If in doubt, speak to a solicitor and try and reach a sensible agreement with your partner for the benefit of your child. Despite your separation, you will still need to work together as parents to raise your child for many years to come. The more amiable you can keep the relationship, the better for all.
Q. I am divorcing my husband of 27 years. My lawyer has drafted a document which has tried to achieve a fair division of our assets. My estranged husband is arguing it and saying it's not fair because he went to work and I stayed at home to look after the children. What are my options? How can I show him that I am entitled to my share?
You have been married a long time and have children together. Both of your contributions to your marriage, in the main, will be considered equal by the courts. Your contribution as a housewife and mother is as important as your husband's financial contribution unless he can prove that his contribution has been so unique, special and/or significant that extra weight should be given to it; for example, Ryan Giggs is currently (April 2017) arguing "special contribution" within his divorce to try and shift the division of assets in his favor as a result of his hugely successful football career. If not, it is likely that the court will expect an equal and fair division of your assets to ensure you both can move on independently of the other, and to ensure equality between you.
If it is not possible to demonstrate to your estranged husband that your proposal for the division of your assets is fair and reasonable, ask your solicitor to invite him and his lawyer to a round table meeting so that you can both explain your positions to the other against the backdrop of legal advice and guidance. If this does not work, rather than issue court proceedings given how busy and underfunded the court systems are, discuss with your solicitor the possibility of arbitration. You and your husband would choose (and pay for privately) an arbitrator to decide your case for you. An arbitrator is similar to a judge. They may be a qualified solicitor or barrister and may be a retired or part time judge. They are formally trained and you can choose a suitable arbitrator with the expertise to suit your case (you can search for qualified arbitrators by location or area of expertise at http://ifla.org.uk/) . You can then choose the date and venue suitable to all to have your matter heard by the arbitrator before a final decision is made. It can be the most sensible, quickest and cost effective way to resolve your dispute particularly if you and your estranged husband cannot see the fairness and/or reasonableness of the others position.

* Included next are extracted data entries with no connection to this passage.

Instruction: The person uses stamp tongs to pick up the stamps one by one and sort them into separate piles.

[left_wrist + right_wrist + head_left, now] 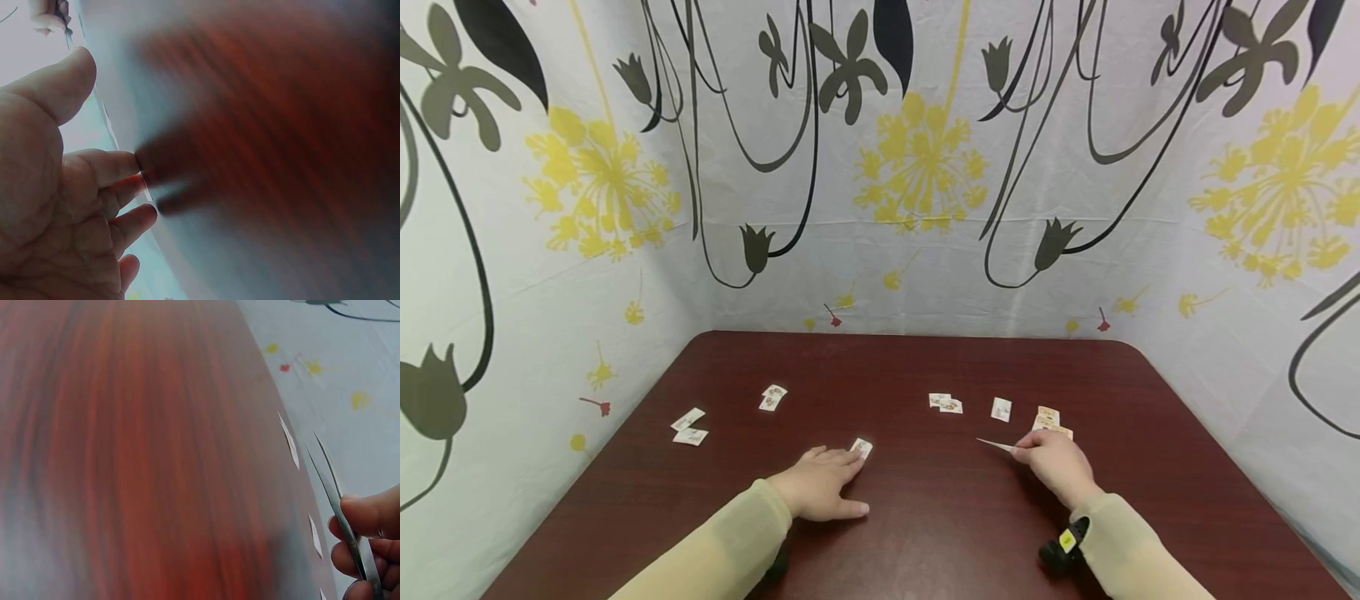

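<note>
My right hand (1057, 463) pinches a pair of slim metal tweezers (340, 515) between thumb and fingers. Their pointed tips stand slightly apart with nothing between them, and point left over the table in the head view. My left hand (822, 483) is spread flat and low, fingers straight, its fingertips right at the edge of a small printed paper piece (862, 448). In the left wrist view the palm faces the camera and the fingertips meet the tabletop. Just beyond the right hand lie several tan printed pieces (1048, 414), partly hidden by it.
On the dark red table (910, 533) lie more small printed pieces: an overlapping pair (951, 407) right of centre, a single piece (1001, 409), a pair (772, 397) at back left and another pair (689, 436) at far left. Flower-patterned cloth (865, 283) encloses the table.
</note>
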Available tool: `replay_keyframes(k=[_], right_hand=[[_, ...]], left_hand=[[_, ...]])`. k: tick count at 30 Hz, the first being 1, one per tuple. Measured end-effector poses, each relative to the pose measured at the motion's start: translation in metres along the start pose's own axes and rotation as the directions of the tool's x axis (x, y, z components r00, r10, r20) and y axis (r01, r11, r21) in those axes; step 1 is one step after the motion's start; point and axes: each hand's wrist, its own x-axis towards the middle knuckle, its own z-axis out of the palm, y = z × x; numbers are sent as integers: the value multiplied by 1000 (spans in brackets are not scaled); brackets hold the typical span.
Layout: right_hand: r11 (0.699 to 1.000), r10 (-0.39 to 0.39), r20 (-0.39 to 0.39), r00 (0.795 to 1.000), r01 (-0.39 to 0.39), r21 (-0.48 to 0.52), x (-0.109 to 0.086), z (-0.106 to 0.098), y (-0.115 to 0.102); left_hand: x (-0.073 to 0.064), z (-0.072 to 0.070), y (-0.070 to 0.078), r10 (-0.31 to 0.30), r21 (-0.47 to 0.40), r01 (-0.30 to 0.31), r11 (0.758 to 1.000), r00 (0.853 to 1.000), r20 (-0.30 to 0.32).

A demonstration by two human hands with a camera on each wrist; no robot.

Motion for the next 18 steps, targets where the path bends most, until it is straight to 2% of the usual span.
replay_keyframes(k=[11,18], right_hand=[[999,6,46,999,-7,35,0,29,-33],[998,-21,57,998,18,56,1,48,-53]], left_hand=[[2,-2,9,7,0,-7,1000,1000,11],[7,-1,15,20,21,-21,1000,1000,17]])
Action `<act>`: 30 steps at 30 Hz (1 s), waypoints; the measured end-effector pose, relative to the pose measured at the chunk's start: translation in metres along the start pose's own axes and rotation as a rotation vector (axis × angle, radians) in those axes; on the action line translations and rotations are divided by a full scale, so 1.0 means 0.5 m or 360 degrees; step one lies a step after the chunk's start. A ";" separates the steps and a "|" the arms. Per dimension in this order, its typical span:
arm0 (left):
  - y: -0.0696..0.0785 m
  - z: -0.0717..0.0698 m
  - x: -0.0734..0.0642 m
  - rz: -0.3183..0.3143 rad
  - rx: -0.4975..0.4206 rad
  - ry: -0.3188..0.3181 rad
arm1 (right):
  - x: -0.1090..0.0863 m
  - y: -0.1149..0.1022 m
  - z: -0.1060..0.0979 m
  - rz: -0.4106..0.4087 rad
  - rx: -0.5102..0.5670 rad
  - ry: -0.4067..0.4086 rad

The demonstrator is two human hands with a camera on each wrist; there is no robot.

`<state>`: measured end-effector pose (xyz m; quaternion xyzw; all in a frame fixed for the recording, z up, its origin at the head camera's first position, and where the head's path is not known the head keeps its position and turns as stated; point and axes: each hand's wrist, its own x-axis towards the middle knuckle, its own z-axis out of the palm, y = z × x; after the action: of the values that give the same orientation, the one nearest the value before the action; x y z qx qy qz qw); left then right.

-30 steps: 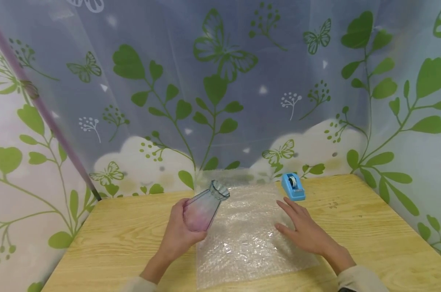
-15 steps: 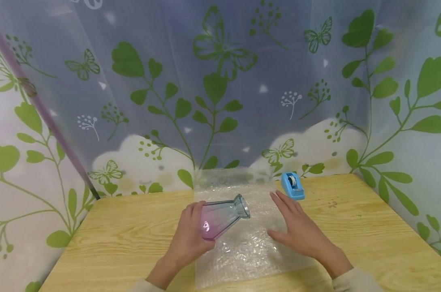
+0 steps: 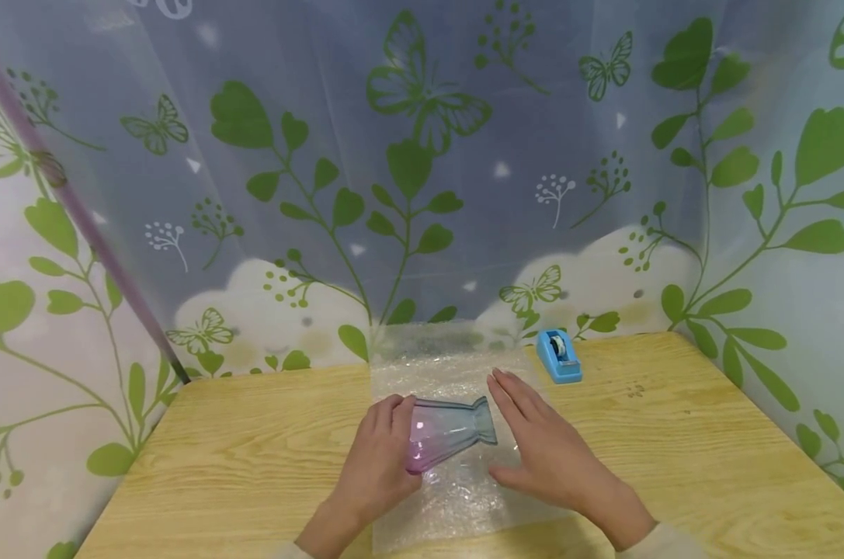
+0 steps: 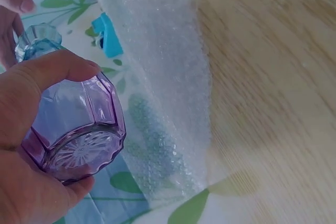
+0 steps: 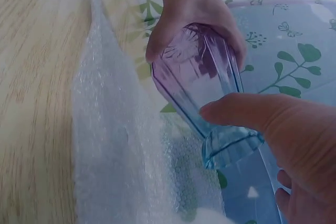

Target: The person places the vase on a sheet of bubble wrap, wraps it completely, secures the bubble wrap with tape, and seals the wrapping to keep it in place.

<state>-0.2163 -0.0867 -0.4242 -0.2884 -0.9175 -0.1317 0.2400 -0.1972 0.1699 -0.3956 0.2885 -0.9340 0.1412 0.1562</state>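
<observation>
A glass vase [image 3: 453,429], purple at its base and blue at its flared neck, lies on its side over the bubble wrap [image 3: 456,505], mouth to the right. My left hand [image 3: 380,450] grips the vase round its base end; the left wrist view shows the fluted bottom of the vase [image 4: 84,150] between thumb and fingers. Close by the mouth is my right hand [image 3: 550,450], fingers straight and thumb spread. In the right wrist view the thumb of my right hand [image 5: 310,145] overlaps the blue neck.
The bubble wrap lies as a flat sheet on a wooden table [image 3: 254,450], its far end rising against the patterned curtain [image 3: 463,194] behind. A blue tape dispenser [image 3: 560,357] with a roll in it stands at the back, right of the sheet.
The left hand has moved the vase right and tipped it from a slant to nearly level. The right hand has moved left, up to the vase's mouth.
</observation>
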 end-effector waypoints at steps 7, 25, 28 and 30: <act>0.016 0.010 0.006 0.0057 0.0080 0.0029 | 0.015 -0.019 0.015 -0.0079 -0.0067 -0.0001; 0.051 0.018 0.006 0.0182 0.0182 0.0140 | 0.033 -0.077 0.041 -0.0147 -0.0330 -0.0005; 0.059 0.015 0.006 0.0194 0.0168 0.0130 | 0.035 -0.083 0.049 -0.0124 -0.0343 0.0008; 0.064 0.013 0.008 0.0207 0.0158 0.0127 | 0.036 -0.085 0.054 -0.0120 -0.0353 0.0055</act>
<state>-0.2026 -0.0565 -0.4245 -0.3296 -0.8920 -0.0815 0.2984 -0.1921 0.1176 -0.4063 0.3020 -0.9296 0.0360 0.2083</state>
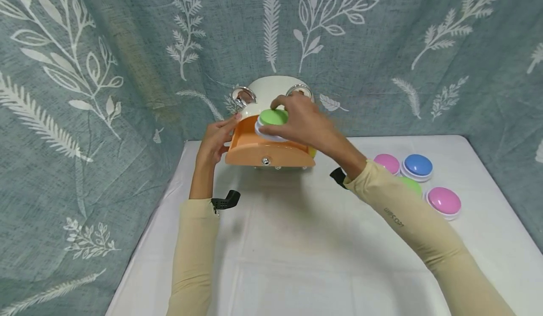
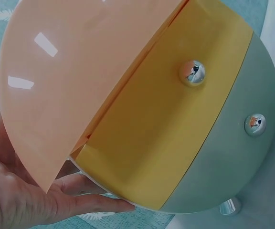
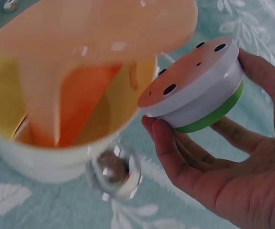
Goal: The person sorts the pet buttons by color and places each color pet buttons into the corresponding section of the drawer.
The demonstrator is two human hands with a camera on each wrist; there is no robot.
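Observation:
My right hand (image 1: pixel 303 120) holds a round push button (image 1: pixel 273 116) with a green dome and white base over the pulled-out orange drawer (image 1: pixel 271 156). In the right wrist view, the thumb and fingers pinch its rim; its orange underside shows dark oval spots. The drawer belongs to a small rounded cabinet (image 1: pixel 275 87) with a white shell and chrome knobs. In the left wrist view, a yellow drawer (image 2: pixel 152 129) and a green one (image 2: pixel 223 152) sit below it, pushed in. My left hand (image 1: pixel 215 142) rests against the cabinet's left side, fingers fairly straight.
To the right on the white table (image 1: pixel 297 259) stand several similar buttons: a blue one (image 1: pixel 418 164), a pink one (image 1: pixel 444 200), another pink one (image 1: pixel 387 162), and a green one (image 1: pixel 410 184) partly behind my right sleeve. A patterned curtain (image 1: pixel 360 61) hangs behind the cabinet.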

Do not be put off by the private fees of the arbitrator. In my experience, the fees for the arbitrator are easily covered by the fees you save in solicitors costs either continuing to argue your respective positions back and forth or trying to resolve your matter through the slow and clogged court system.
Q. My husband has just hit me with divorce papers. Our house, bank account and wills are all joint – how can I make sure I am protected? What’s to stop him from taking all of our money out of the bank?

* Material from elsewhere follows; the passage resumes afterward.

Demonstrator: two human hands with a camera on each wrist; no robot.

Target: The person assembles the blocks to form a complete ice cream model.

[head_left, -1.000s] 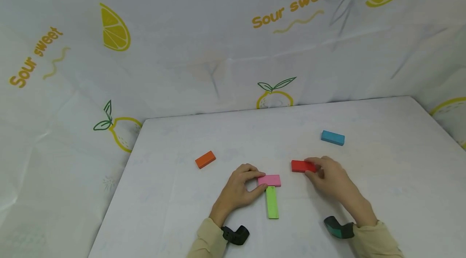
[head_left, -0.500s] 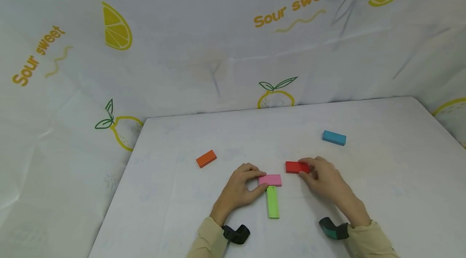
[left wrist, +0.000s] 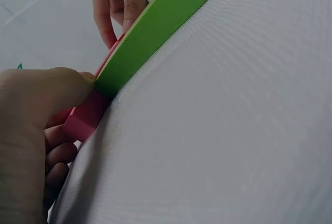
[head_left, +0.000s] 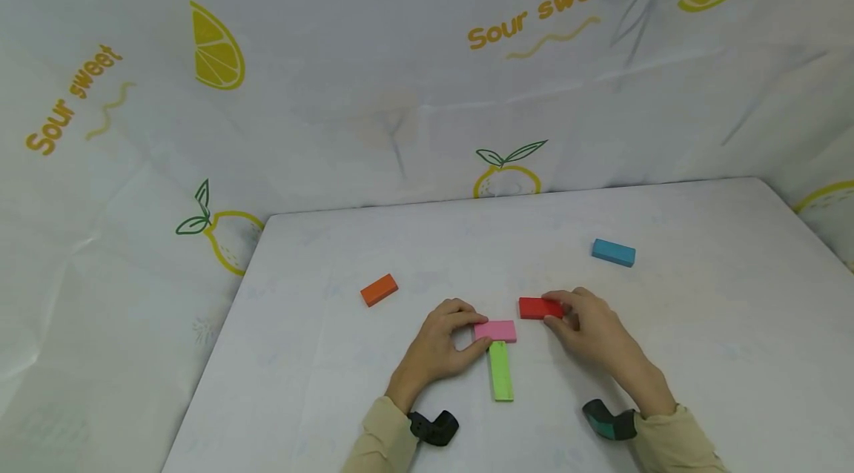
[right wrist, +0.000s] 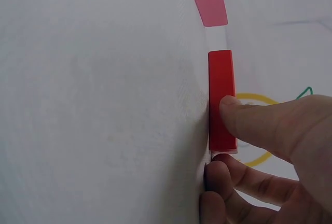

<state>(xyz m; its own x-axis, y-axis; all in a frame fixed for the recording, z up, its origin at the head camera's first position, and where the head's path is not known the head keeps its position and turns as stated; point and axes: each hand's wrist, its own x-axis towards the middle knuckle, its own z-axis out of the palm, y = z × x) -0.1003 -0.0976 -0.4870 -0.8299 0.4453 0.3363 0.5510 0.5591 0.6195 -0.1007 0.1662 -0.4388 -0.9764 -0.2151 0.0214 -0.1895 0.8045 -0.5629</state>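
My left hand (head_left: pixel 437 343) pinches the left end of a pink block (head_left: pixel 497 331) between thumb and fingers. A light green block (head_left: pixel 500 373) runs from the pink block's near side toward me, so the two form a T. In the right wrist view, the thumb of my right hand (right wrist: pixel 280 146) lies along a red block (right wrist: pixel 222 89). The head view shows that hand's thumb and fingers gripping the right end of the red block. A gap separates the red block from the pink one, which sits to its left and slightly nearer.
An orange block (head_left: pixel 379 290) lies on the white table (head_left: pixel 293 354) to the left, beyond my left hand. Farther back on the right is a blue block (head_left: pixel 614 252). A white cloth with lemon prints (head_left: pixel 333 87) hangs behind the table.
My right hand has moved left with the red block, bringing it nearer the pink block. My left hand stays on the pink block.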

Seek legal advice straight away. Make an appointment with a solicitor and make sure they write to you husband or his instructed solicitor to record that the financial status quo as enjoyed through your marriage must remain the same until you reach an agreement as to how to deal with and divide your assets moving forward.
Your house is in joint names and therefore your husband will not be able to sell or borrow against the property without your consent. Your bank accounts are more concerning as each of you can make unilateral transactions. This is why it is important that your husband is notified formally by a solicitor that he must not make any unilateral payments or transactions at this stage, and the mortgage and household bills must continue to be paid.
If you strongly believe that your husband may withdraw all your joint funds out of your account and potentially abscond, speak to your solicitor about freezing the accounts to prevent this. Emergency applications can be made in this regard when there is a real and immediate risk. You will however, need to consider how you will continue to meet your day to day expenditure needs and how the household bills will be met if the accounts are frozen. Speak to your solicitor about this as it may be that a sensible discussion can be had with your husband about how your finances can be managed while you work through the divorce and work towards a financial settlement that divides your assets fairly between you.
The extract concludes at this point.